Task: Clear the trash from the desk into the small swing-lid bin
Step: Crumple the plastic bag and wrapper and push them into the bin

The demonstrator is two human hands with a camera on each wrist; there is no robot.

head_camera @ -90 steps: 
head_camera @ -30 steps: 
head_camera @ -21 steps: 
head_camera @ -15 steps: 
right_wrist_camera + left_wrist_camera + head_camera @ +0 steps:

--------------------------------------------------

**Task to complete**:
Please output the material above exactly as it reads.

**Response**:
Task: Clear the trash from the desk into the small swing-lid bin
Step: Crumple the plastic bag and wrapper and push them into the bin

The demonstrator is two human hands with a camera on each wrist; there is no robot.

head_camera @ -90 steps: 
head_camera @ -30 steps: 
head_camera @ -21 steps: 
head_camera @ -15 steps: 
right_wrist_camera + left_wrist_camera + head_camera @ +0 steps:

No more output is needed.